The fintech revolution will change the financial services industry in the months, years, and decades ahead. But does fintech pose risks to certain jobs in the investment management industry? It does.
Does it mean the financial services industry must embrace fintech as an inevitable and important component of the industry's future? It most certainly does.
Clearly, the innovators need not be concerned. Visionaries, data scientists, entrepreneurs, computer programmers, and those specializing in analytics will flourish. With new frontiers come new opportunities.
Advice, financial products, and client solutions are more than data and computing power, however. The talent of the future will need to harness artificial intelligence to supplement human intelligence — not replace it.
Robo platforms are projected to exceed $1 trillion in assets under management in the next few years –- with one estimate at $4 trillion by 2022. And robo advisers are striving to deliver goals-based advice tied to asset allocation decisions.

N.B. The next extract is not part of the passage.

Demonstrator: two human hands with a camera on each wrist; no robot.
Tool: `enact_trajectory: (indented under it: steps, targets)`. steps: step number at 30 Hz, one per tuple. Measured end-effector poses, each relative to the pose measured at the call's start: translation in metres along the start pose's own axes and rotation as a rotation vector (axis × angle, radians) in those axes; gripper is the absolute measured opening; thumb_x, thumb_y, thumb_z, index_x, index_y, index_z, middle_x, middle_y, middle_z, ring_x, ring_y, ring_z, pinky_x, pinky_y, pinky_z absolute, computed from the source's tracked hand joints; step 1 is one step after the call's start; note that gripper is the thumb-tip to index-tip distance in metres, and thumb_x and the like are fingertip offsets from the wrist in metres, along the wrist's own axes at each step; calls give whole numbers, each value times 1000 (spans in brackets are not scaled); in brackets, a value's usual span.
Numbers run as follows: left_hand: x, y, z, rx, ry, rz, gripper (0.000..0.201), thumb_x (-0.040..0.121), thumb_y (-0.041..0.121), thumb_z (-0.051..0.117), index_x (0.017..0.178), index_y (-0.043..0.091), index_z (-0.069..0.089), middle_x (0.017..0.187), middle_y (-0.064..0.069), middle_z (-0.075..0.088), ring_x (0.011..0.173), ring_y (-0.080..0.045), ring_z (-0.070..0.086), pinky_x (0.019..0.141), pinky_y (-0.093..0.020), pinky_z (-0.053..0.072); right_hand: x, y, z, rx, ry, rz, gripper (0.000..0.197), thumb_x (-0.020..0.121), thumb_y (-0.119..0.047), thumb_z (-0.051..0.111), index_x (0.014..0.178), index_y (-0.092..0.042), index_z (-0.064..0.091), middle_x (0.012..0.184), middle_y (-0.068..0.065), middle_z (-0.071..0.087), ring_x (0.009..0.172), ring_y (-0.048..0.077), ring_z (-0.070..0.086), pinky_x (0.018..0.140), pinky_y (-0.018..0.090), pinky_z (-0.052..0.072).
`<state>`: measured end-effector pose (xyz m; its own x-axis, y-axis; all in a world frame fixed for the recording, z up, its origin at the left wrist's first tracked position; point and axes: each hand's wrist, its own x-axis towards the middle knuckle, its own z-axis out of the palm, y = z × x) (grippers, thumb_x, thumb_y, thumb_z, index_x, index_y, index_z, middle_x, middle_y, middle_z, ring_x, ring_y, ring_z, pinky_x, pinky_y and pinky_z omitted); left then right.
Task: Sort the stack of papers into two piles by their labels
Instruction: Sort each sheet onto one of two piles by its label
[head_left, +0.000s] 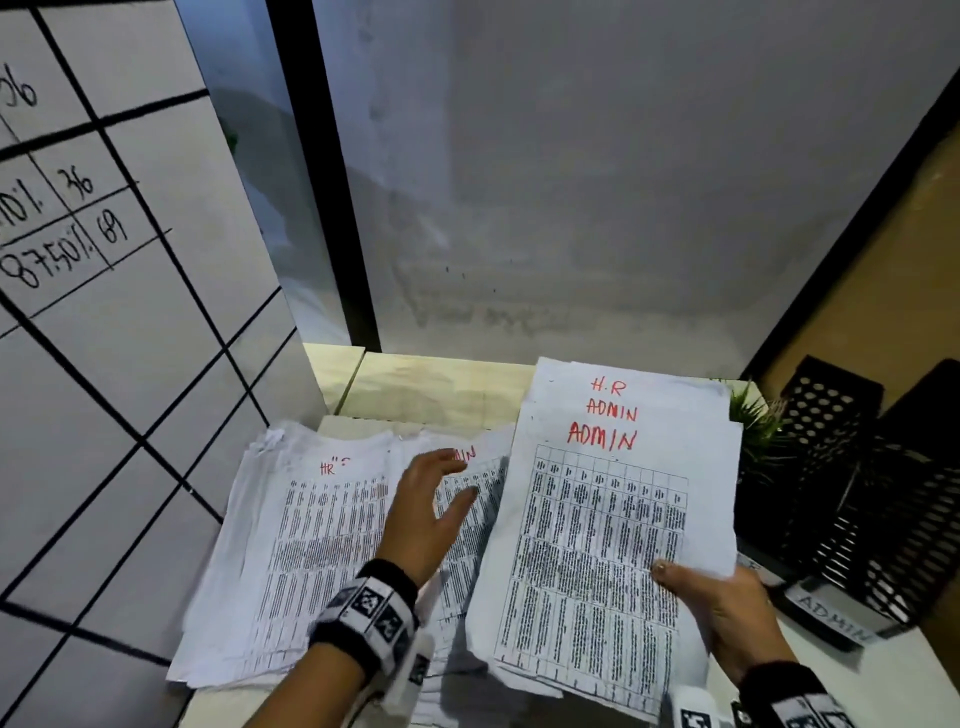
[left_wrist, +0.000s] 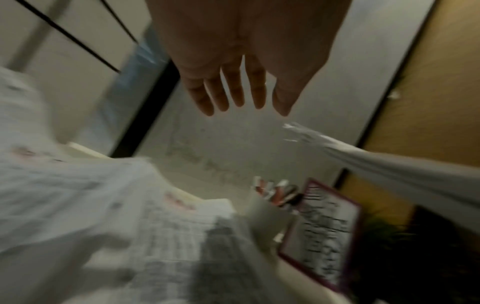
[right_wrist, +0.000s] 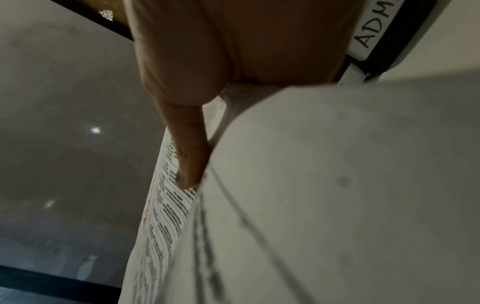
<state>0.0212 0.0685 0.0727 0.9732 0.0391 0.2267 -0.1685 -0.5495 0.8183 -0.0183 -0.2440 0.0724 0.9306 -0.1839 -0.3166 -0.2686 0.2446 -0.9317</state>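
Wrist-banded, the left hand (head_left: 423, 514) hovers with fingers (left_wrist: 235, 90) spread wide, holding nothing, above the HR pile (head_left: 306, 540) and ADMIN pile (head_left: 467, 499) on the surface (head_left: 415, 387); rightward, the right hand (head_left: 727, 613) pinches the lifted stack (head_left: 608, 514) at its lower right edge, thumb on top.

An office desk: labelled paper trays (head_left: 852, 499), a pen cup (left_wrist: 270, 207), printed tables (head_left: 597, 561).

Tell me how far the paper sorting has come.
Partly done. Two piles of printed white sheets lie on the desk: the HR pile and the ADMIN pile. The right hand holds the unsorted stack, its top sheet marked ADMIN, with ADMIN and H.R sheets behind. The left hand hovers open.
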Motion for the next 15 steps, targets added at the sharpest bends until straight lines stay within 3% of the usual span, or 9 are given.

This has typically been the purview of advisers, both retail and institutional. It is also a vision of the future that fits perfectly with what we, at the CFA Institute, believe in an investment industry that is geared towards providing solutions to clients rather than one that sells products to customers.
Robo Benefits
I have met with many firms behind robo advisers over the last few years, and many are using computer power to better help underserved groups — female investors, for instance.
These are incredibly positive developments as they are increasing our industry's market penetration, furthering investor education, and deepening the range of financial tools available for the average client.
These platforms provide tools that can assist people who might lack access to human advice. Many young investors and small account holders are not "profitable" enough to warrant personal advice in face-to-face interactions. Indeed, some larger wealth managers have pushed such accounts to call centers and technology platforms.
Financial services firms remain under cost pressures. The challenge for them is to use fewer people to achieve more by changing the roles played by people and technology.
Tough decisions therefore lie ahead. Where can investment management professionals make the most impact? Should firms "write off" certain accounts and let them migrate to new fintech homes?
How will wealth and asset management firms combine both people and technology in their business models? Will certain client segments prefer human interaction and will this preference change with the generations?
While the rise of fintech may look like a shiny new thing, computer models and asset allocation tools have existed for decades: plug variables into a model and an asset allocation plan emerges -– be it for small investors or multi-billion dollar portfolios.
Monte Carlo simulations, powerful computer models used to predict price movements and thus enhance investment decisions, arose out of the Manhattan Project and were later applied to finance in the 1960s.
What's different is that while the models of the past were tools for Ph.Ds and MBAs, today's fintech brings computer modeling to the fore in a dramatically simplified fashion for the end user.